▸ Work item
The pictures in the data below are to be omitted; all else must be duplicated exactly.

▸ Data
☆ ☆ ☆ ☆

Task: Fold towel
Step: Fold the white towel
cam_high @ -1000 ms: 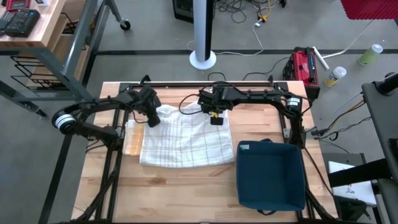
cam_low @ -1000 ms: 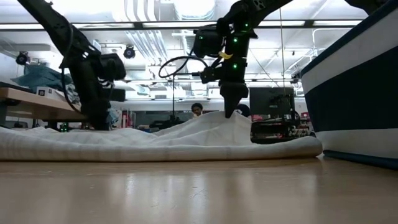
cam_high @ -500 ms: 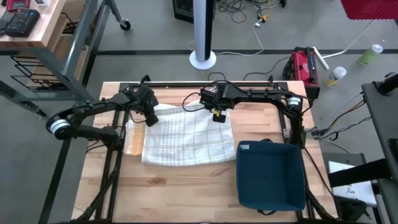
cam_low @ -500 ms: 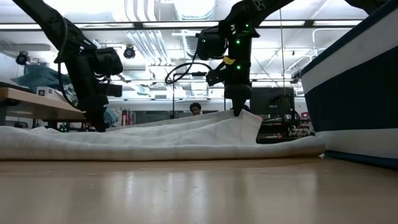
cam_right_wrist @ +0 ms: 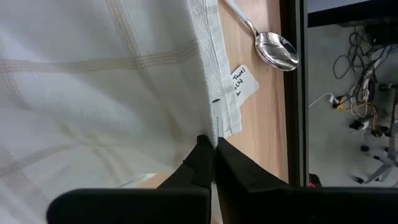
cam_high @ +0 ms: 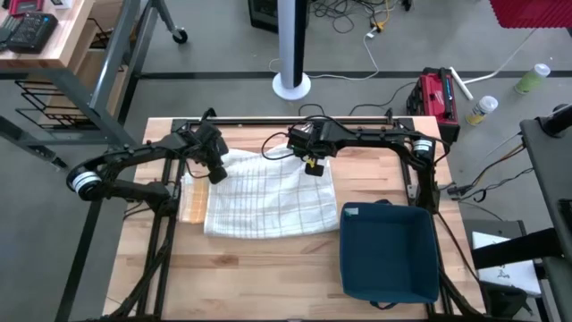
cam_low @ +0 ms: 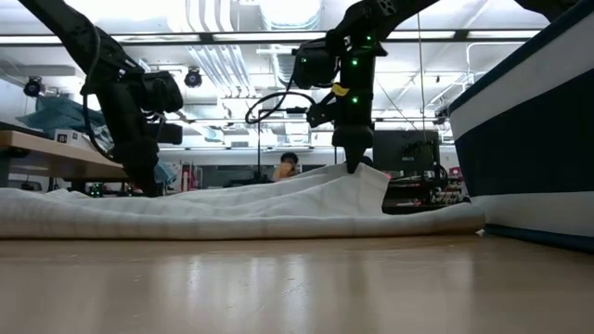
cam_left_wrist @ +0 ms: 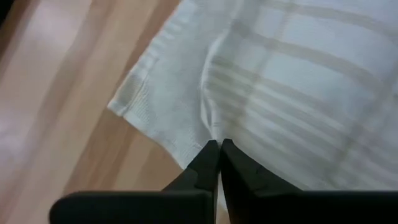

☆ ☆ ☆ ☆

▸ Exercise output
Task: Fold towel
Step: Fold the white towel
cam_high @ -1000 ms: 
cam_low @ -1000 ms: 
cam_high @ -500 ms: 
cam_low @ -500 ms: 
cam_right_wrist @ +0 ms: 
cam_high @ +0 ms: 
cam_low @ +0 ms: 
cam_left_wrist @ +0 ms: 

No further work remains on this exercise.